What you are asked to do —
Restate all the data exactly, so that each line is the same as before.

———

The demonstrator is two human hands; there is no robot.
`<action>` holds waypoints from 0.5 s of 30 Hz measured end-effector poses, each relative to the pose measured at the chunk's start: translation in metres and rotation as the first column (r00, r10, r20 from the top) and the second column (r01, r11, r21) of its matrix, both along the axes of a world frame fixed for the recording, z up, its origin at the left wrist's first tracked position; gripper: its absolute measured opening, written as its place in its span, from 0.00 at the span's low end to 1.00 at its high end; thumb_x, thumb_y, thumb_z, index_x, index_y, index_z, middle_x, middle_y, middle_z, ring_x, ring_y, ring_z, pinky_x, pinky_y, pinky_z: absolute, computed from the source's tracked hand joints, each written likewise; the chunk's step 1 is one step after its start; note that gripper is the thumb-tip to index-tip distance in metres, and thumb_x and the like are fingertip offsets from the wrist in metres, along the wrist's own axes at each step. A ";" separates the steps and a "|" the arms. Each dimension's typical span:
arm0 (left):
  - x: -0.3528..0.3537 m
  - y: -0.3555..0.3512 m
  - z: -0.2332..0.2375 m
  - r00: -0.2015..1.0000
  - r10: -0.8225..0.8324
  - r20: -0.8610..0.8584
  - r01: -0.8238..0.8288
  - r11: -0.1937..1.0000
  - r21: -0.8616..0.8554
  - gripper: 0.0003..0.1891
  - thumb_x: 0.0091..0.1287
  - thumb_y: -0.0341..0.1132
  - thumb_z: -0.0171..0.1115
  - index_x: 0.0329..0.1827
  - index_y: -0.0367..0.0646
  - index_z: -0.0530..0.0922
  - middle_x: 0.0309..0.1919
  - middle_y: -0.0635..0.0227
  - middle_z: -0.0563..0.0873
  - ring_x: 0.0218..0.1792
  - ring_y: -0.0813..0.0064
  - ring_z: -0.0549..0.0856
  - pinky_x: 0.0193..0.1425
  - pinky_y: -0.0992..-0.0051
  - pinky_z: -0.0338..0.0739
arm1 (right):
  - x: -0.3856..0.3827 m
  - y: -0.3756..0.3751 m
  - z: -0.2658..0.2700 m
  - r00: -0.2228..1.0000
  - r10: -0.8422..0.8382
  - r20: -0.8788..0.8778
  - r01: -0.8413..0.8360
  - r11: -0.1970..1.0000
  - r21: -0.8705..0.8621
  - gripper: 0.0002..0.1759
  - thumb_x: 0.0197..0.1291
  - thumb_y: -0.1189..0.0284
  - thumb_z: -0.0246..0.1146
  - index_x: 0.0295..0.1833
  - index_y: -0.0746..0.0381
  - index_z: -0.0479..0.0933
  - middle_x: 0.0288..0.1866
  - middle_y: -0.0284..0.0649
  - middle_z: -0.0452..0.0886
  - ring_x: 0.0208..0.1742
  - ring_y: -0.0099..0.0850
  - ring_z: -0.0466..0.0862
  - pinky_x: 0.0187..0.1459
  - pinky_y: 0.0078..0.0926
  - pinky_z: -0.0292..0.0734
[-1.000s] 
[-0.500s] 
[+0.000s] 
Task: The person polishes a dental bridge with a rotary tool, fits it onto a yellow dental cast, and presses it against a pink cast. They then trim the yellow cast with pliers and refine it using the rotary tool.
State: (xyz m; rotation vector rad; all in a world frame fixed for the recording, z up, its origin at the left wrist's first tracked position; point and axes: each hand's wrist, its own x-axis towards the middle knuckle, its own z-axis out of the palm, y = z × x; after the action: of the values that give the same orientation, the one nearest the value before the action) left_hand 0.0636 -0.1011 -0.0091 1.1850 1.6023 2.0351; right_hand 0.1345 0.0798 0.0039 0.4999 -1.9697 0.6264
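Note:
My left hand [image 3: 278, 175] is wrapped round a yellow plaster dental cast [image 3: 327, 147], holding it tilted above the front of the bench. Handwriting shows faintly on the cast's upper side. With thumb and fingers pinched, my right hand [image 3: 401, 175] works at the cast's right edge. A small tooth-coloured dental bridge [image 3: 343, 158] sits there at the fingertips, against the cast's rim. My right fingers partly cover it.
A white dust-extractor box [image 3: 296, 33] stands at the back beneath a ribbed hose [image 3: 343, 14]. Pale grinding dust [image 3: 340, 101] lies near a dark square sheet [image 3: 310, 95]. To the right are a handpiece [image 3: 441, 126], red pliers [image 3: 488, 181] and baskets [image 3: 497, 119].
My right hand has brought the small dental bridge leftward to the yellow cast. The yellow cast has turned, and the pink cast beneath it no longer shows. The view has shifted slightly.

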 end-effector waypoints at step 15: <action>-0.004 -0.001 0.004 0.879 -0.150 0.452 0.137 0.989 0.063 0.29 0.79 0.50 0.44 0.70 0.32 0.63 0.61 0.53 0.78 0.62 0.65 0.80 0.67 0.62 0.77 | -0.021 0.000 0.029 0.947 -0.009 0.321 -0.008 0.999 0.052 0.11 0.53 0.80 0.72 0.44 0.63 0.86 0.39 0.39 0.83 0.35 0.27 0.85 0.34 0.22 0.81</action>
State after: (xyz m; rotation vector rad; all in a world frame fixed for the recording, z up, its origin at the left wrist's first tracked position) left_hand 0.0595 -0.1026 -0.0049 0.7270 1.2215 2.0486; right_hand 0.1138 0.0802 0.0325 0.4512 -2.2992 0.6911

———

Task answer —
The demonstrator is two human hands; there is no robot.
`<action>` holds waypoints from 0.5 s of 30 Hz measured end-effector poses, each relative to the pose measured at the chunk's start: translation in metres and rotation as the first column (r00, r10, r20 from the top) and the second column (r01, r11, r21) of its matrix, both along the axes of a world frame fixed for the recording, z up, its origin at the left wrist's first tracked position; gripper: its absolute measured opening, written as its place in its span, from 0.00 at the span's low end to 1.00 at its high end; thumb_x, thumb_y, thumb_z, index_x, index_y, index_z, middle_x, middle_y, middle_z, ring_x, ring_y, ring_z, pinky_x, pinky_y, pinky_z: absolute, computed from the source's tracked hand joints, each written likewise; the chunk's step 1 is one step after its start; note that gripper is the thumb-tip to index-tip distance in metres, and thumb_x and the like are fingertip offsets from the wrist in metres, along the wrist's own axes at each step. A ";" separates the steps and a "|" the arms. Each dimension's typical span:
arm0 (left):
  - x: -0.3528..0.3537 m
  - y: -0.3555..0.3512 m
  - z: -0.2332..0.2375 m
  - r00: -0.2015..1.0000
  - r10: -0.8225..0.8324
  - r20: -0.8610..0.8584
  - r01: -0.8238..0.8288
  - r11: -0.1937..1.0000
  - r21: -0.8616..0.8554
  - gripper: 0.0003..0.1891
  - thumb_x: 0.0091..0.1287
  - thumb_y: -0.0341..0.1132
  - thumb_z: -0.0171..0.1115
  - index_x: 0.0329..0.1827
  - index_y: -0.0367..0.0646
  - index_z: -0.0530..0.0922
  - middle_x: 0.0309..0.1919
  - middle_y: -0.0635..0.0227
  - middle_z: -0.0563..0.0873
  - ring_x: 0.0218..0.1792
  - ring_y: -0.0813..0.0064
  - ring_z: -0.0549..0.0856
  - pinky_x: 0.0193..0.1425
  - pinky_y: -0.0992..-0.0051
  - pinky_z: -0.0338..0.0739
arm1 (right):
  - x: -0.3856..0.3827 m
  - y: -0.3756..0.3751 m
  - z: -0.2658..0.2700 m
  - r00: -0.2228..1.0000
  - r10: -0.8422..0.8382
  - r20: -0.8788..0.8778
  - r01: -0.8413..0.8360
  - r11: -0.1970..1.0000
  - r21: -0.8705..0.8621
  - gripper: 0.0002..0.1759
  - thumb_x: 0.0197..0.1291
  - thumb_y: -0.1189..0.0284
  - thumb_z: -0.0246..0.1146
  - index_x: 0.0295..0.1833
  - index_y: -0.0746..0.0381
  - index_z: -0.0479..0.0933
  - middle_x: 0.0288..0.1866
  - middle_y: -0.0284..0.0649
  - middle_z: -0.0452..0.0886
  - ring_x: 0.0208..0.1742
  - ring_y: -0.0099..0.0850
  - ring_z: -0.0466..0.0862
  - pinky_x: 0.0187..0.1459
  - pinky_y: 0.0078..0.0926
  - pinky_z: -0.0292..0.0734
[-1.000s] 
[-0.500s] 
[+0.000s] 
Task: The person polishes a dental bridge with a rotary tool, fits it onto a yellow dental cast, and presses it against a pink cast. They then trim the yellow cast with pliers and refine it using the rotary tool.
State: (xyz m; rotation vector rad; all in a world frame fixed for the recording, z up, its origin at the left wrist's first tracked position; point and axes: each hand's wrist, its own x-axis towards the middle knuckle, its own z-axis out of the palm, y = z × x; after the action: of the values that give the same orientation, the one nearest the value before the action) left_hand 0.0636 -0.1011 -0.0091 1.1850 1.6023 2.0351; right_hand 0.1345 0.0798 0.0039 0.4999 -1.9697 0.6264
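Note:
My left hand [image 3: 278, 175] is wrapped round a yellow plaster dental cast [image 3: 327, 147], holding it tilted above the front of the bench. Handwriting shows faintly on the cast's upper side. With thumb and fingers pinched, my right hand [image 3: 401, 175] works at the cast's right edge. A small tooth-coloured dental bridge [image 3: 343, 158] sits there at the fingertips, against the cast's rim. My right fingers partly cover it.
A white dust-extractor box [image 3: 296, 33] stands at the back beneath a ribbed hose [image 3: 343, 14]. Pale grinding dust [image 3: 340, 101] lies near a dark square sheet [image 3: 310, 95]. To the right are a handpiece [image 3: 441, 126], red pliers [image 3: 488, 181] and baskets [image 3: 497, 119].
My right hand has brought the small dental bridge leftward to the yellow cast. The yellow cast has turned, and the pink cast beneath it no longer shows. The view has shifted slightly.
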
 end-effector waypoints at step 15: <action>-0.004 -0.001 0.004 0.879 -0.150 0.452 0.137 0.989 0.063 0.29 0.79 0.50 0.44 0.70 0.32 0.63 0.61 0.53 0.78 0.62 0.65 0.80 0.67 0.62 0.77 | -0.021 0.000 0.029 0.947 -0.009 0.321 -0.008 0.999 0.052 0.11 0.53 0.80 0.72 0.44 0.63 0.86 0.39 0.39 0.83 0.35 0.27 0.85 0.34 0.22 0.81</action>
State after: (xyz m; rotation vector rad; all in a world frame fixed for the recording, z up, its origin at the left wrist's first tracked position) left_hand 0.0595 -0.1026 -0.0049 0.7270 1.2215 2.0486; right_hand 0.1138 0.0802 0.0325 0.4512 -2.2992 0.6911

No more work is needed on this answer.